• WHAT IS NEEDED
Tally the lines of the records below that include the word "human", and write down only that tally.

• EXTRACTED RECORDS

=== Begin Enclosure ===

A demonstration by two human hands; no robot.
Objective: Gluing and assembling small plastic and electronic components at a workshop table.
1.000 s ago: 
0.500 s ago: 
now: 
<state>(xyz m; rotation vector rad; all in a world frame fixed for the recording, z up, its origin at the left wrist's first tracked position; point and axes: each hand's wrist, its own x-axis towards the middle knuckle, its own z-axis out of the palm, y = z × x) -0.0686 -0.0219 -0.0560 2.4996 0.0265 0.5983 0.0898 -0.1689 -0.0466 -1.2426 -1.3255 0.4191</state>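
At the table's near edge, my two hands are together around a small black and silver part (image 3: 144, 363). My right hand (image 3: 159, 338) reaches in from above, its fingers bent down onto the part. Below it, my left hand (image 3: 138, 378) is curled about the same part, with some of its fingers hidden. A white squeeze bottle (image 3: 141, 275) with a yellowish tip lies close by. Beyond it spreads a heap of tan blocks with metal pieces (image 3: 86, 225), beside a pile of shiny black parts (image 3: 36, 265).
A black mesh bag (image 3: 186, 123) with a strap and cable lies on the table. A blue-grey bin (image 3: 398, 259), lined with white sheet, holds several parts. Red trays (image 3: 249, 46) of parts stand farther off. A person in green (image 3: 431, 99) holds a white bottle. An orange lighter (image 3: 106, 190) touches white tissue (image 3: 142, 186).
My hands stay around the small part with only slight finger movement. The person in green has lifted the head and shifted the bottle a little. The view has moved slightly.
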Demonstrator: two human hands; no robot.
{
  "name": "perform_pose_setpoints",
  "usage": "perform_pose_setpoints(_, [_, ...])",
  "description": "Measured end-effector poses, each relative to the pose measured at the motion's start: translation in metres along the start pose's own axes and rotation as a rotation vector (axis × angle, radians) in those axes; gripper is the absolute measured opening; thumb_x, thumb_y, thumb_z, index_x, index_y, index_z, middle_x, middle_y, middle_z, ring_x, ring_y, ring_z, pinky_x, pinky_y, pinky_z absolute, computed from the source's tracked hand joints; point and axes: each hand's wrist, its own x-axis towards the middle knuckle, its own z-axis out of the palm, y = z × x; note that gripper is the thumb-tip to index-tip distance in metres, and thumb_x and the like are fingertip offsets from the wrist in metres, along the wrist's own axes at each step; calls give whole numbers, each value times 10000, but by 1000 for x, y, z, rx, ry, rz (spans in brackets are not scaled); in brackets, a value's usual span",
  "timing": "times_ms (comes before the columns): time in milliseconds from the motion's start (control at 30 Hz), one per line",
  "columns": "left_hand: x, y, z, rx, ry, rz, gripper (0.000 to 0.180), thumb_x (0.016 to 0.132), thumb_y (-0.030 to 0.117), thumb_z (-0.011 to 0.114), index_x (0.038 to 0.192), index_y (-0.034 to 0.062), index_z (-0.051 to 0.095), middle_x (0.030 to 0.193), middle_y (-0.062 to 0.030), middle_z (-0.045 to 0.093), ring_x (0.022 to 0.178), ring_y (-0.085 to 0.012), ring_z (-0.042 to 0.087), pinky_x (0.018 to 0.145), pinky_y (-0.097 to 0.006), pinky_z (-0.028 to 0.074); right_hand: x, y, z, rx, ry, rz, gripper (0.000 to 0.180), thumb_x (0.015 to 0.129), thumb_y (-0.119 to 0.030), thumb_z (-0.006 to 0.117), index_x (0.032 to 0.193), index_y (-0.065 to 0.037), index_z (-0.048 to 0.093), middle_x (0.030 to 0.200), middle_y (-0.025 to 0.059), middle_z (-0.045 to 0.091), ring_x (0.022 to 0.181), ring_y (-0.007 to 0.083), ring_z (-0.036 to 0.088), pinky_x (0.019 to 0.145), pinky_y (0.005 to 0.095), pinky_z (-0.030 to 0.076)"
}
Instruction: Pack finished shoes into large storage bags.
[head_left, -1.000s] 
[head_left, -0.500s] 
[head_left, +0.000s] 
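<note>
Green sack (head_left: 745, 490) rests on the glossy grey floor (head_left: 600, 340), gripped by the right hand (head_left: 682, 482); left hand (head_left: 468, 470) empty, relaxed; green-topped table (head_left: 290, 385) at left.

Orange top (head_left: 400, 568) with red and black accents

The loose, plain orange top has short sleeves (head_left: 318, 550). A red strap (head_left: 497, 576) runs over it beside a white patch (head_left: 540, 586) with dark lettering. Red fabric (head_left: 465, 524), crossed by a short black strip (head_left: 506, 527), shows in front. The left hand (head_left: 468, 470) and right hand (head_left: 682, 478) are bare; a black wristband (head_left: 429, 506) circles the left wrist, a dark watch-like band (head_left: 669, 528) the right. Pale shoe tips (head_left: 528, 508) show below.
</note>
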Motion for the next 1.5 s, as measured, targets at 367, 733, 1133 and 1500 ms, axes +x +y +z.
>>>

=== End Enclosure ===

• OUTPUT FOR THIS EXERCISE
2